Starting point is 00:28:24 I think subconsciously, most people think about the value of tokens like equity. And if you're to say that directly to them, they may not say, oh, yeah, I think a token is equivalent to equity. but that's just how we're used to interacting with most of the financial world today. But it turns out that tokens don't really function like equity at all. The key difference is that equity represents rights to a future cash flow in a company, namely a company where you sell some products, you sell them for more than it costs you to produce them, you got to profit out the other side and that gets distributed to shareholders. Yeah, so when I think about the future value, I mean, right now,
Starting point is 00:29:04 I think there's probably like the prices are very speculative, let's put it that way, like the prices of cryptocurrencies. Sure, just like anything. Yeah, I don't know if I, and they may be too higher. A lot of it's speculation, right? Like where, how do you think about the kind of long term value? A lot of my thinking has been influenced by a guy named Chris Berniske, um, who used to work at Ark Invest, which is a wall street firm and has been doing a lot of work, putting together more rigorous financial models, uh, for cryptocurrencies. You go through and you really kind of model out in detail, you know, if file coin got to scale and you were using file coins to transact and the storage market were this big and people were willing to pay this much in Fiat and like,
Starting point is 00:29:40 how would that, you know, translate into the value of the token? So he's done some great work on that. This is where tokens are fundamentally different where, in my opinion, the best tokens and the ones that really follow the token model most truly are not rent seeking. They take a cut of all the transactions that go through the platform, for example. Just because you happen to own a token, doesn't mean you're entitled to money on a process over here that, in fact, you didn't really do any work to earn. Upon closer examination, tokens more closely resemble currencies where you look at some kind of monetary theory equation like mv equals pq, and it turns out that the important things to look at are not the right to a future stream of cash flows, rather it's the
Starting point is 00:30:22 money supply, it's the velocity of money, it's the average price of goods or services in the economy, and it's the number of goods or services in the economy that are sold. It might be the money supply is how many file coin are outstanding. The velocity is every year, how often does the whole money supply turn over? The price of goods and services in the economy could be, well, how much does it cost to store one gigabyte of data? And then the last part of the equation is, well, how many times are people actually buying storage for one gigabyte? Yeah, you can model out, and I've seen actually pretty interesting attempts to do so. You sort of make a bunch of assumptions you obviously have to do because it's speculative.

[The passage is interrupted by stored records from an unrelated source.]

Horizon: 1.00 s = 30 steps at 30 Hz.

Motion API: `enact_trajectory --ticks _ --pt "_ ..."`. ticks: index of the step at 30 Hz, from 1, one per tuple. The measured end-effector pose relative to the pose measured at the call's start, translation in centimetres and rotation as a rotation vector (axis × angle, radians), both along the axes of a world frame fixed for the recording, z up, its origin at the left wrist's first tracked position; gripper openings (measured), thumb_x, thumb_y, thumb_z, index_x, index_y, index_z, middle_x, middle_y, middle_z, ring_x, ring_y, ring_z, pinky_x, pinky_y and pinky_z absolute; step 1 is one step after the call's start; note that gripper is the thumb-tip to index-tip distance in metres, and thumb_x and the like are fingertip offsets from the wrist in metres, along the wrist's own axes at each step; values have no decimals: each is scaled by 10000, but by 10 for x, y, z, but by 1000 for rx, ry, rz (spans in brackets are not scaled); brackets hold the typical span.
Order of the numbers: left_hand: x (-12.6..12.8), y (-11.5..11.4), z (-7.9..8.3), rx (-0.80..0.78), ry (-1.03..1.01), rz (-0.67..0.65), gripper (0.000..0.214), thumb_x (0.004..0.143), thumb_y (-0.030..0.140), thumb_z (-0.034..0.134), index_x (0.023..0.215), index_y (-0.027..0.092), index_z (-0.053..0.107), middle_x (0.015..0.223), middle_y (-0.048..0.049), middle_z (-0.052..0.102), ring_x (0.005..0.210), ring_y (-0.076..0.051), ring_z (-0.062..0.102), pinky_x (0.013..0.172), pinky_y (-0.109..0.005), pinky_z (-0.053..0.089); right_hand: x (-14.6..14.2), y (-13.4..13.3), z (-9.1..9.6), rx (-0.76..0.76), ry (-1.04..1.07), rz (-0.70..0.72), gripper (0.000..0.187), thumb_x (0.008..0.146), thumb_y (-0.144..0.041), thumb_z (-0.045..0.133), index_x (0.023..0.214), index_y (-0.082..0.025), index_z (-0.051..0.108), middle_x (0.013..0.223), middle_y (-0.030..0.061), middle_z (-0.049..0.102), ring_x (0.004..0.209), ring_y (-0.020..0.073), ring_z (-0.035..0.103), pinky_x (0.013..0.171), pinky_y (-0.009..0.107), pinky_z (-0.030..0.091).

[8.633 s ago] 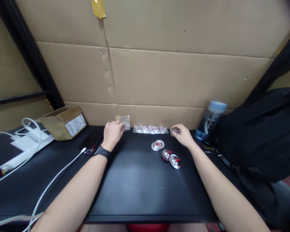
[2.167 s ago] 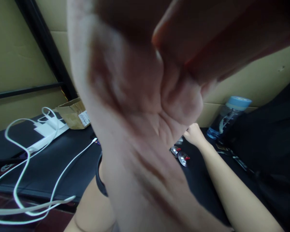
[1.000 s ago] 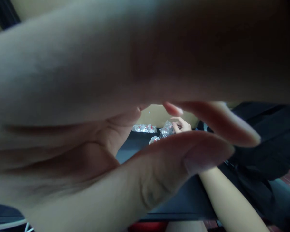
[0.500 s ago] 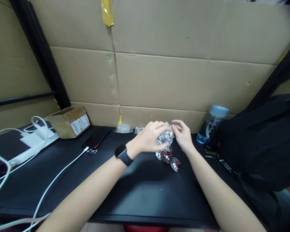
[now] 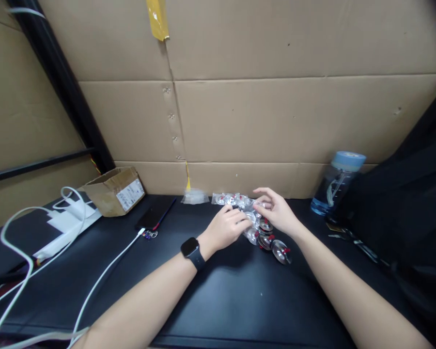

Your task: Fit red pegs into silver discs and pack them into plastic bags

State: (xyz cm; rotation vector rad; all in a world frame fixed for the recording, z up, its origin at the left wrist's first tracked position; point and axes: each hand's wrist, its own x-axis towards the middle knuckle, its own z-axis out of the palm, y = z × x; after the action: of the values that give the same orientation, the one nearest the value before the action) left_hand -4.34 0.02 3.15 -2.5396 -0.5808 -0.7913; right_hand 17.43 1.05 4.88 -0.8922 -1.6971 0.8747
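Note:
Shiny domed metal discs [image 5: 280,252] with red bits lie loose in a short line on the black table. Behind them is a clear plastic bag [image 5: 252,218], with discs showing in or under it. My right hand [image 5: 278,209] has its thumb and fingertips closed on the bag's upper right part. At the bag's left side, my left hand [image 5: 228,228] has curled fingers touching the plastic; its fingertips are partly hidden. More bagged discs [image 5: 230,199] lie in a row just beyond both hands.
Flat clear bags [image 5: 195,196] lie by the cardboard wall [image 5: 236,121]. Leftward are a phone [image 5: 155,213] on a white cable, an open cardboard box [image 5: 112,194] and a white power strip [image 5: 65,228]. A water bottle [image 5: 336,184] and black backpack [image 5: 410,208] stand right.
My left hand has drawn back from over the plastic bag, uncovering the row of bagged discs behind. My right hand stays at the bag. The camera view has shifted slightly.

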Motion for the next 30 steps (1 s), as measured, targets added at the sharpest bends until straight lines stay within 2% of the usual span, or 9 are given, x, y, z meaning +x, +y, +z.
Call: enact_trajectory --ticks 4,7,11,13,15,19,23,27,30 --pt "-16 11 5 -48 67 103 220 984 132 503 1042 212 700 970 -45 717 904 -185 633 835 -353 383 5 9 -6 18 -7 -124 384 832 -423 707 1133 -213 594 826 15 669 549 132 594 528 269 477" --pt "-40 26 11 -124 60 318 221 958 132 525 1016 207 724 994 -70 712 941 -214 633 818 -359 402 18 18 -10 49 -33 -235 321 853 -401 651 1102 -203 604 804 18 678 536 138 578 532 281 476" --pt "-79 45 11 -225 11 654 303 938 128 480 1038 213 753 1059 -102 706 1024 -267 626 842 -385 434 43 32 -24 193 -332 -441 219 860 -315 594 1027 -191 663 920 76 724 785 214 666 763 363 532" --pt "-93 51 7 -285 16 786 345 934 145 459 1115 213 745 1128 -118 696 1069 -295 615 862 -407 442 53 39 -35 225 -550 -479 250 881 -311 573 1067 -190 689 1109 125 721 1011 276 663 894 428 512" --pt "-102 55 2 -362 43 871 370 942 214 471 1228 219 705 1218 -134 671 1121 -324 592 900 -441 441 59 43 -46 190 -728 -476 325 919 -348 553 1184 -211 684 1325 142 655 1221 336 589 973 503 472" --pt "-109 58 -8 -542 88 901 451 984 363 426 1405 320 584 1352 -123 602 1205 -348 545 968 -506 413 57 49 -64 125 -873 -419 420 991 -404 463 1362 -279 615 1504 114 537 1377 362 475 1020 571 425" --pt "-111 60 -14 -571 68 925 472 1005 461 365 1426 372 559 1378 -123 569 1215 -354 518 989 -529 399 51 52 -67 101 -934 -382 449 1013 -410 412 1435 -327 542 1508 99 531 1363 352 475 996 572 421" --pt "-110 60 -16 -541 54 955 490 1002 491 363 1410 315 570 1425 -138 539 1256 -371 484 1016 -540 382 50 51 -60 80 -989 -473 377 992 -349 465 1337 -287 603 1379 121 620 1248 335 550 958 546 423" --pt "-106 58 -13 -501 53 955 481 992 445 405 1406 254 557 1432 -148 543 1263 -370 494 1008 -529 394 57 52 -57 90 -907 -524 299 983 -256 462 1210 -250 656 1230 118 702 1147 308 623 948 504 437"
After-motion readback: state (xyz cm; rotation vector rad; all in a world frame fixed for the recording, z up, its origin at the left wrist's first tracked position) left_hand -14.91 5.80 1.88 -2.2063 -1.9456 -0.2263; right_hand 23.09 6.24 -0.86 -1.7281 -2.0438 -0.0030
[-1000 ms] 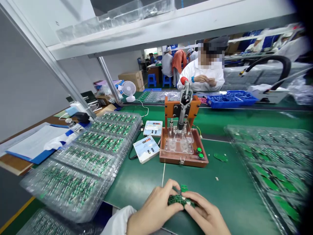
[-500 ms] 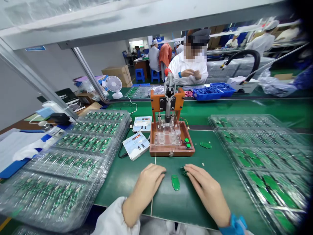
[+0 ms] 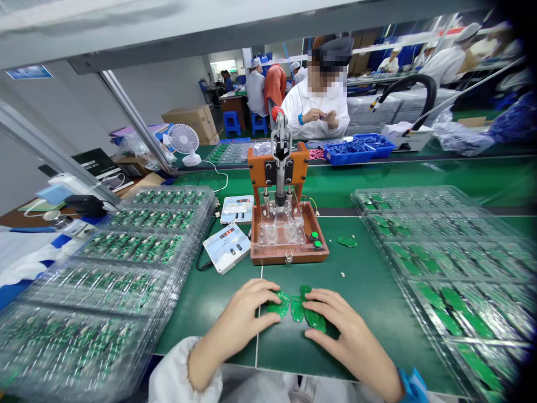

Starting point is 00:31:04 I would say, I would argue, though, that there are really kind of two things going on right now, at least two, and that there's sort of the Bitcoin side of the world, which is more about kind of creating a store of value, replace some kind of digital money. It almost resembles more of a commodity, and you might think of the value more like a commodity, and it has certain attributes, like you can send it all over the world. and it's censorship resistant and a bunch of other things and there's some value to that and that will be modeled in the way you're describing. My personal nomenclature,
Starting point is 00:31:33 like I think of in the first bucket, the commodity bucket, there's Bitcoin, there's Monaro and Zcash, maybe dash. And then there's this other thing which is kind of the networks, call them fat protocols,
Starting point is 00:31:44 call them tokens. There's this whole other sort of, which is you're creating these systems where it's a network resource and I think you'd have a different valuation model for that. Yeah. I would argue the equation
Starting point is 00:31:54 actually that underlies both of them are the same, though. I think the commodity angle is useful from a mental model perspective. I mean, there's literally the concept of gas and Ethereum, where it's how much resource does it cost to run the machine. So in the same way, you pour gas into a car to make it run, you need to supply some ether in the form of gas to run a computation on Ethereum.
Starting point is 00:32:17 So from that perspective, commodities make sense. The flip side of that is usually commodities are sort of a use-it-and-lose-it thing. There are actually some cryptocurrencies that do that. There's this concept of proof of burn, and that's another thing that people are playing with. But the most common model tends to be you spend a cryptocurrency and it's not burned. It just goes on to someone else, kind of like money. I guess I think of it is. In software, software is the ability to encode any idea into machinery. And so there's no reason why software couldn't encode, you know, you couldn't encode both ideas of equity, commodities, money, and new. things we'd never thought of. The limit is just sort of what people can think of. This is also why the traditional models of innovation, like the Carlotta Perez model, don't really work in software worlds, because in software, it's bound only by the ability of people to kind of come up with new, interesting ideas. And one pseudonyminous person can come up with a short white paper
Starting point is 00:33:15 and, you know, change the trajectory of the whole thing. That's certainly true on the development side. I think what Carlotta Perez might argue back is that that describes more of how long does it take for the idea to spread through a population that needs to adopt it. And maybe the interesting thing that you're pointing out here is that just like the protocols of the internet, it may turn out that a lot of these underlying blockchain and token mechanisms start to become the infrastructure for a lot of the stuff that we use every day. And in the same way on the funding side, we'll go from this kind of crazy token crowd sale where we sell everything to better figuring out how to reward people who do
Starting point is 00:33:54 work or the concept we were talking about before, which is everybody puts up a little bit of their own money through inflation and dilution to pay for new innovations. You know, we've had so many years of improving the theory of the firm, of the centralized company. We've had very few years and very, very little effort on how do we actually do things better in a decentralized way on the internet. So I think there's a long way to go there and a lot of efficiency gain to be had. The big challenge and opportunity, for incumbents, whether it's a bank or one of the big Silicon Valley companies, is to adapt their business accordingly. And although margins and revenue opportunities in the old
Starting point is 00:34:36 paradigm often compress, the opportunity set keeps getting bigger. And the surest way to fail is to assume it's a zero-sum game. It does not have to be a zero-sum game. And this is true of all technological paradigm shifts where there's a commodification of all the value creation. that happened in the last paradigm. So now value creation has to happen at some new layer. You just have to have an open mind.